Fans of nice old ladies clad in fetching blEU royale reading words off specially-prepared goatskin may have been left feeling a bit short changed last week.

Not only was the famous Queen’s Peach address so brief it was over almost as soon as it had begun, but also everything remotely controversial from the Tory manifesto had been stripped out of it. Everything, that is, unless you count the abolition of personal injury claims.

The Poisons & Counts Bill (of which the crackdown on PI claims originally formed part) has gone, but a new thing called the Civil Liability Bill will now “ensure there is a fair, transparent and proportionate system of compensation in place for damages paid to genuinely injured personal injury claimants”. Note ‘genuine’, an important qualification given that most injured people are basically just scroungers trying it on.

Countless academic studies have repeatedly and definitively revealed that the UK has what is known technically as a compensation culture.

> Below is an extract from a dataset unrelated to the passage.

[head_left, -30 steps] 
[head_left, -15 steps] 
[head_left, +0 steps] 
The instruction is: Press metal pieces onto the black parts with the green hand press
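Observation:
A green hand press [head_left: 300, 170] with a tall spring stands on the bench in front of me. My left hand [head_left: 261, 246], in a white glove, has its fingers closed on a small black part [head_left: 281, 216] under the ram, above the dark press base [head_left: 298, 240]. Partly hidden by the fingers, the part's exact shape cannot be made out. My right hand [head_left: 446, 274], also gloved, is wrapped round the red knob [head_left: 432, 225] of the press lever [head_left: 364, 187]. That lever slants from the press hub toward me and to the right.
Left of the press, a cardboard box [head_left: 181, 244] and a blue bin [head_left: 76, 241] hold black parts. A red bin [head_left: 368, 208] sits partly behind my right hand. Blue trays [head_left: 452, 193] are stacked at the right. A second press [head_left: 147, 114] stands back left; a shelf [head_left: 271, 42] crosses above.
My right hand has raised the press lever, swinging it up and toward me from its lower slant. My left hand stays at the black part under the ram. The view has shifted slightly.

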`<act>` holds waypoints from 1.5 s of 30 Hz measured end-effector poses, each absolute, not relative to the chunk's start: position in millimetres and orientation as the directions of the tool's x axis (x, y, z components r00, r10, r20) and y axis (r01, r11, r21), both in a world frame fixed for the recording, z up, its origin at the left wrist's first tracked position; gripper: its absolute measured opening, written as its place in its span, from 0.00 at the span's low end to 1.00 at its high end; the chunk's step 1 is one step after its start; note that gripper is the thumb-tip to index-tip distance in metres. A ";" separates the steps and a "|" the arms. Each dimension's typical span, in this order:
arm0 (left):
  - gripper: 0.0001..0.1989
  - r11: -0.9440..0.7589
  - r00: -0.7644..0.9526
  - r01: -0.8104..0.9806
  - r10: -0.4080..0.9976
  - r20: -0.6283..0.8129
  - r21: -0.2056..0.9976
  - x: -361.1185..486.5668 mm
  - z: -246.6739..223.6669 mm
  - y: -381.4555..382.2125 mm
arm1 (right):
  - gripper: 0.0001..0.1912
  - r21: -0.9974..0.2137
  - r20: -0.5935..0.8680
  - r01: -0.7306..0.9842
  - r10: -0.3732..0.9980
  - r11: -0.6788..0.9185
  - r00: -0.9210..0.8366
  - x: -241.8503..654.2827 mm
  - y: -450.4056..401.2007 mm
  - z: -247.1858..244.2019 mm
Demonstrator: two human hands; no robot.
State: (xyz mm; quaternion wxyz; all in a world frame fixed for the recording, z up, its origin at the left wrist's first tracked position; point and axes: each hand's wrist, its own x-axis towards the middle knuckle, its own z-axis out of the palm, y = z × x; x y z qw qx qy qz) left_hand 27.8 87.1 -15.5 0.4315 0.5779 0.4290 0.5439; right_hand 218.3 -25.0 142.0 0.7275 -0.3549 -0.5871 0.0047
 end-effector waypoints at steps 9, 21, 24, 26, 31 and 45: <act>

A compensation culture can be said to exist in any country where the majority of people know longer know the meaning of the word ‘work’ and rely instead on ill-deserved handouts that allow them to purchase £200 trainers and flat screen (or even slightly bendy screen) TVs and generally laze around at the expense of the shrinking minority of people who actually contribute something to society and would never dream of making a motor insurance claim unless they were basically dead or something.

A government mouthpiece spake unto the media and did confirm that the measures contained within the Civ Liabs Bill will “tackle the rampant compensation culture and reduce the number and cost of whiplash claims by banning offers to settle claims without the support of medical evidence and introducing a new fixed tariff of compensation for whiplash injuries with a duration of up to two years.”

Then, lo, the mouthpiece did again bring forth utterance, announcing that the bill’s provisions on personal injury will cut “the continuing high number and cost of whiplash claims to put money back in the pockets of motorists”. Which might feel a bit weird if you’re not expecting it, but would obviously be a welcome kind of weird, if only from a financial point of view.

There will be mild disappointment for long-term fans of the war on whiplash, however, with the news that the £40 a year which decent honest claim-free motorists have long been promised has been rounded down to £35. Still, it’s better than nothing. Even if the figure is eventually further reduced to £30, or £20, or “that was only ever an aspiration”.